■ **EXERCISE DIRECTIONS**: Quote the listing below word for word, stopping after the line that contains "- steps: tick".

■ **TASK DATA**:
* * * * * * *
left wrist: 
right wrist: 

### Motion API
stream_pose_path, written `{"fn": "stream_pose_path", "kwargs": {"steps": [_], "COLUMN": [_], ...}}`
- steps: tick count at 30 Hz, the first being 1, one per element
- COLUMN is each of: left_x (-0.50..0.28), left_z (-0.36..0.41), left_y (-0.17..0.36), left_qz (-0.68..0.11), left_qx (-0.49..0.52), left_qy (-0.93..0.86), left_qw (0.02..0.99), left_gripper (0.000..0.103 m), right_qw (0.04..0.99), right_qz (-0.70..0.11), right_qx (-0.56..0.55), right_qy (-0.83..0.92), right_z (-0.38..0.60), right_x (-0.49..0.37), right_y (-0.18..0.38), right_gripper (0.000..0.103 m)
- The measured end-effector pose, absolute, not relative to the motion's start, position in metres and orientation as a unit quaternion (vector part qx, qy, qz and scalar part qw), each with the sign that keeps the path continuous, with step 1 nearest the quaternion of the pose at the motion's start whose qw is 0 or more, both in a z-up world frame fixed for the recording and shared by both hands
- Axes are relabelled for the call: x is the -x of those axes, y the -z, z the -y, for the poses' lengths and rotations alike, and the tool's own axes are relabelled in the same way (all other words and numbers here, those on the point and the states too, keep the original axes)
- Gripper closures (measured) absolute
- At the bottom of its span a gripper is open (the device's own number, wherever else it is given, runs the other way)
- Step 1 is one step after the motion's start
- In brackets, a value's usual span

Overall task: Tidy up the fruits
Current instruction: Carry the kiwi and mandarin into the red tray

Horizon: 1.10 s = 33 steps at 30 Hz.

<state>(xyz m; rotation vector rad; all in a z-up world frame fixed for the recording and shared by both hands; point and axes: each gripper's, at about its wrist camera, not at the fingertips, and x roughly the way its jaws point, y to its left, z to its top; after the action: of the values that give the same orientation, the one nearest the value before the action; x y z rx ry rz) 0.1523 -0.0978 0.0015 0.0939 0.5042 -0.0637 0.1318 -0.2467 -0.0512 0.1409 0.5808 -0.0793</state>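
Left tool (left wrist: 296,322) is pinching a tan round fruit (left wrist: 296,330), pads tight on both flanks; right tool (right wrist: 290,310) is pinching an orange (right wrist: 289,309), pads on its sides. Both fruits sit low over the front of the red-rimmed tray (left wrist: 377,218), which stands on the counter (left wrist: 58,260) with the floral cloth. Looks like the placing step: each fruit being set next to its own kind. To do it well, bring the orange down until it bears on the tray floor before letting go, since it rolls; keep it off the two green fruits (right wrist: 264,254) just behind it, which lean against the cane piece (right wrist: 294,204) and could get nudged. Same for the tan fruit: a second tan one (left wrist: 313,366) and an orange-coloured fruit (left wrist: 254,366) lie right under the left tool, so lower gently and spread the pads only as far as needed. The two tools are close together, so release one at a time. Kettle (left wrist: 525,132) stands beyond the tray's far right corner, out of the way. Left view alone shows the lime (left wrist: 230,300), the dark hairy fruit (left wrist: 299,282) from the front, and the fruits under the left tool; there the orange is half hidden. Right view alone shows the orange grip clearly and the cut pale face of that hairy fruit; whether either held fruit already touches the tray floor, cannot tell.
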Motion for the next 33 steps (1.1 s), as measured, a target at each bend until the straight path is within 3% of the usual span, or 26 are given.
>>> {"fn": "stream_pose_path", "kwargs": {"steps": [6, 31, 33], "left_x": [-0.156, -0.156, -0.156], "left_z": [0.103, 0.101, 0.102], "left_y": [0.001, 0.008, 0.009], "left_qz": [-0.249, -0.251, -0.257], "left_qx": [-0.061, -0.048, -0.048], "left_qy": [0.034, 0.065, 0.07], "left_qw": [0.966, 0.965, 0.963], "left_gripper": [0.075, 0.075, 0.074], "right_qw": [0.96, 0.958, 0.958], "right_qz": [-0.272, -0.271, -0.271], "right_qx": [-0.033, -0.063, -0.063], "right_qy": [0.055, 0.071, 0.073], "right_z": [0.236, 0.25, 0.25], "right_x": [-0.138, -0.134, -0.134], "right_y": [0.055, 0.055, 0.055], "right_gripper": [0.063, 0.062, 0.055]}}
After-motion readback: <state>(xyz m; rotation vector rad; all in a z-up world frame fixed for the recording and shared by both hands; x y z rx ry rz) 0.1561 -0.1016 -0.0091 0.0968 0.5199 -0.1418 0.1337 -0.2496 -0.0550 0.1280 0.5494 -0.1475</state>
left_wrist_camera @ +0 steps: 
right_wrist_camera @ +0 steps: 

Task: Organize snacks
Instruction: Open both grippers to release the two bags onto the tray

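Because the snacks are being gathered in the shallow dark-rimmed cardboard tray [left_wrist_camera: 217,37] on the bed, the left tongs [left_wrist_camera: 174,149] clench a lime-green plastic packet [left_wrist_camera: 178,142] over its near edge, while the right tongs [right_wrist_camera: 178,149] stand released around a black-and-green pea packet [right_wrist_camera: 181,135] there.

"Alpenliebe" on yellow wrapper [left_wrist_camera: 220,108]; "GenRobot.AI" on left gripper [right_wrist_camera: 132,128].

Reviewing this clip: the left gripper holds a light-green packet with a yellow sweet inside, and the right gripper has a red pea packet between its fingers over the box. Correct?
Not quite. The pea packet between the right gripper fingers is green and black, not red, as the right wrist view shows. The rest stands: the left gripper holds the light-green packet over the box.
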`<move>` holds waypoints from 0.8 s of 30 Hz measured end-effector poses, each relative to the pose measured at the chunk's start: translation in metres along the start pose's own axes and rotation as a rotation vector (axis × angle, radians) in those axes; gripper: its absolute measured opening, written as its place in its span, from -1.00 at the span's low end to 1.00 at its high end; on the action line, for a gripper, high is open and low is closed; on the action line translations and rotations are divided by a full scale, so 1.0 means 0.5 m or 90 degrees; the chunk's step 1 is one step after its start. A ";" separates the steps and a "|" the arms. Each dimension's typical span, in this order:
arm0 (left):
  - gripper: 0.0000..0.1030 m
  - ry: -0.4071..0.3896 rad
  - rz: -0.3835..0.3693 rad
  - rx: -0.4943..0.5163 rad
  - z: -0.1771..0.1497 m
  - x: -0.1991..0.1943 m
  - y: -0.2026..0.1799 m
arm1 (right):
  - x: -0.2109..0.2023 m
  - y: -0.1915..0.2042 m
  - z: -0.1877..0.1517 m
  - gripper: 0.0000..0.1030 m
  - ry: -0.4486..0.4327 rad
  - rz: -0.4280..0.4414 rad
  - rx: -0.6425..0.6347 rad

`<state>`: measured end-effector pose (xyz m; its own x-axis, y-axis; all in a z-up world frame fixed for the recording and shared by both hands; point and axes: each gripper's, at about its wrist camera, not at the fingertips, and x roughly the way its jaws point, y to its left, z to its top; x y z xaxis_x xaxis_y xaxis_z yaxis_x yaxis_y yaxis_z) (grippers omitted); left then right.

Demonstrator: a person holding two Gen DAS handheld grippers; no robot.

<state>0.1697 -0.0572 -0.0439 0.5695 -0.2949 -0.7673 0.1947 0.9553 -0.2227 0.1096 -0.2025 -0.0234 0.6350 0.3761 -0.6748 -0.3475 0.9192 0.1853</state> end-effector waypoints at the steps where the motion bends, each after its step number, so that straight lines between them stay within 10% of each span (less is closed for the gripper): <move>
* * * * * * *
■ **ANSWER BOX**:
left wrist: 
right wrist: 

### Motion API
stream_pose_path, written `{"fn": "stream_pose_path", "kwargs": {"steps": [_], "COLUMN": [_], ...}}`
- steps: tick count at 30 Hz, the first being 1, one per element

What appears above is the complete answer.